File spoon-archives/deleuze-guattari.archive/deleuze-guattari_2002/deleuze-guattari.0206, message 166


From: "Chris McMahon" <pharmakeus-AT-hotmail.com>
Subject: Re: Music and revolution
Date: Tue, 25 Jun 2002 08:45:15 +0000


Dear Oleg,

Thankyou for your very thoughtful response. :)

Counterargument: If I masturbate with a watermelon in a haystack does it 
foster the revolution? ... That's the short version.

>How may we improve our understanding of social processes through a
>development of the movements and rhythm of events, as laid out for example
>in Logique du sens and Le pli?

The rhythm of events is subjective and sujectivising. Insofar as we are 
imaginative anarchists who would like to see all subjctivities valorized, 
then fine. That's the intensity of life, and art, but it is also nothing 
necessarily political. In totalitarian regimes it is the subject vs the 
state. In liberal capitlist regimes it is the subjectas the state. In such 
latter cases crime is revolution. But that's contra the ethicopolitical 
tradtion that says if I want to do *Justine* then bad boy. Say I have an 
evil rhythm? What then? Or are you saying all beats are cool?
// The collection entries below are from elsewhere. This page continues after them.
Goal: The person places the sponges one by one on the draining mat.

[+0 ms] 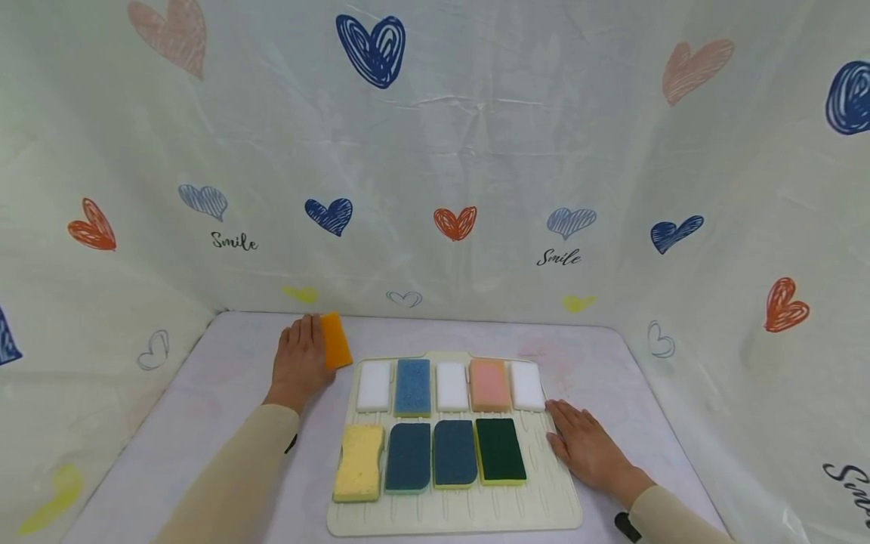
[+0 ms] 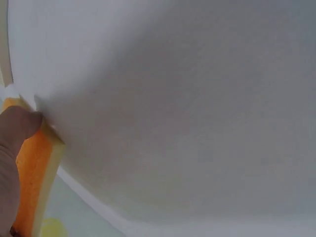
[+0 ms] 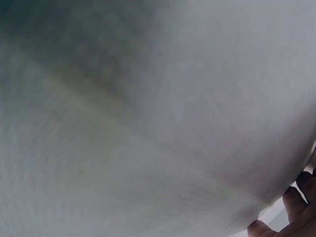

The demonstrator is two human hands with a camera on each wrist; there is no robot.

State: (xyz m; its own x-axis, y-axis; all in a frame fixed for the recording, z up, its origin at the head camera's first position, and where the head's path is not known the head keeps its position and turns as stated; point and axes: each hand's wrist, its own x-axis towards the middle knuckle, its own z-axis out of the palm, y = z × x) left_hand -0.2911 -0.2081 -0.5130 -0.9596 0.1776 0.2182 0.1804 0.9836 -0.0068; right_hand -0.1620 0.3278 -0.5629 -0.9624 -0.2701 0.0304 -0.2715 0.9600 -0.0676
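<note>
My left hand grips an orange sponge at the far left of the table, beyond the tray's upper left corner. In the left wrist view the thumb presses on the orange face of the sponge, whose edge is pale yellow. My right hand rests flat with fingers extended at the right edge of a cream ribbed tray. Its fingertips lie by the white sponge at the end of the tray's back row. The right wrist view shows only fingers and blurred pale surface.
In the tray's back row also lie a blue sponge, a pink sponge and two white ones. The front row holds a yellow sponge, two dark blue sponges and a dark green one. A heart-printed curtain surrounds the table.
</note>
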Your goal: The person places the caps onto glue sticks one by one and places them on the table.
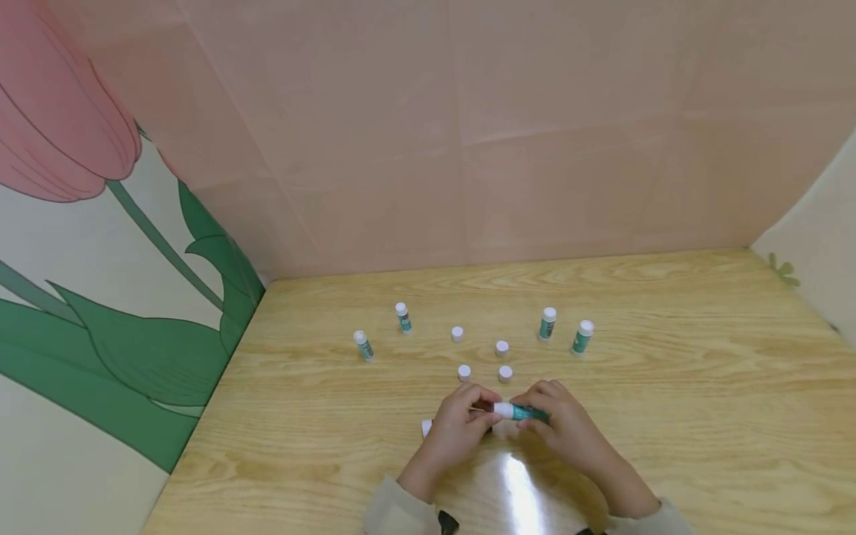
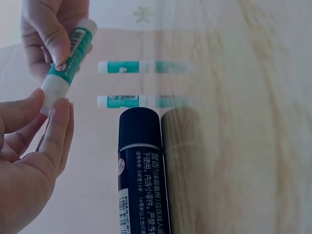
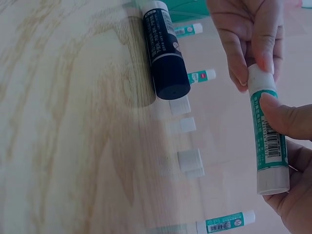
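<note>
1. The right grip is closed round the teal label of a glue stick, its thumb lying on the printed side and its fingers behind.
2. The left grip pinches the white end of the same stick between thumb and fingertips, so the stick spans the gap between the two grips, raised above the worktop.
3. Just under the left grip, a dark tube with one white end lies on its side, mostly hidden from the head view.
4. A little beyond the grips stand four small white caps, well apart from the stick.
5. Farther out, to the left of the left grip, two white-and-teal sticks stand upright.
6. Beyond the right grip, two similar upright sticks stand near each other.
7. Behind all these, farthest from the grips, hangs a pink backdrop; well off to the left is a panel printed with a pink tulip and green leaves.
</note>
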### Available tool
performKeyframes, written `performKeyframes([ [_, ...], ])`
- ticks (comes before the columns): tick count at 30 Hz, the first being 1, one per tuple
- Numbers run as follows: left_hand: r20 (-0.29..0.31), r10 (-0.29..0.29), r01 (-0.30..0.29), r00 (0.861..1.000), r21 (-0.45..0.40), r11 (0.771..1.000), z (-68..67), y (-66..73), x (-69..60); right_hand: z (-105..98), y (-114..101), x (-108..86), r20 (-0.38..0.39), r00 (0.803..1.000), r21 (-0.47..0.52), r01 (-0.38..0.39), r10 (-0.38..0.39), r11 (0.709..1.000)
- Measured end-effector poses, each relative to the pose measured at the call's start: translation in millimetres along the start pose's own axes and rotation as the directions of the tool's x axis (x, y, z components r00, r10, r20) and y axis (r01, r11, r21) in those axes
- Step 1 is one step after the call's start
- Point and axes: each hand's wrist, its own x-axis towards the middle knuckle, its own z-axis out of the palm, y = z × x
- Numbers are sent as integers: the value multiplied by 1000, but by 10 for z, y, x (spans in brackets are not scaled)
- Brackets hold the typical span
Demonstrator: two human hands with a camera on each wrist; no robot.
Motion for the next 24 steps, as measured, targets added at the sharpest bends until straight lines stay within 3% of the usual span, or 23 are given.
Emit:
performKeyframes([
  [11, 0, -3, 3, 1000, 11, 1000, 14, -129, 26, 11, -23, -6, -12, 1000, -11, 13, -13, 1000],
  [24, 9, -18, 17, 1000, 50, 999, -19, -55, 26, 69, -30, -18, -83, 991, -96, 92, -101, 991],
])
If so, then we 
part ways, insorfar as we are utopians.

>how can it be that our playing music must be interpretated in terms of
>autonomy and other romantic art-related terms, holding the sphere of "art"
>out of the sphere of "politics",

Art is at its heart both political and apoliticval. It coms out of who we 
have been created as, and hence os political, but it is also - often - 
subjectivized, etc. Thus art must be violently stripped out of politics. 
When art is stripped out of politics, art becomes 'decadent" (a waste of 
time, etc.). When everything becomes political, then you risk the 
idiocy/tyranny of something like the Chinese *Cultural Revolution*. Art is 
not ipso facto apolitical, it has to be made apolitical if art is to be 
joyous (i.e. the ambition of art is to be decadent).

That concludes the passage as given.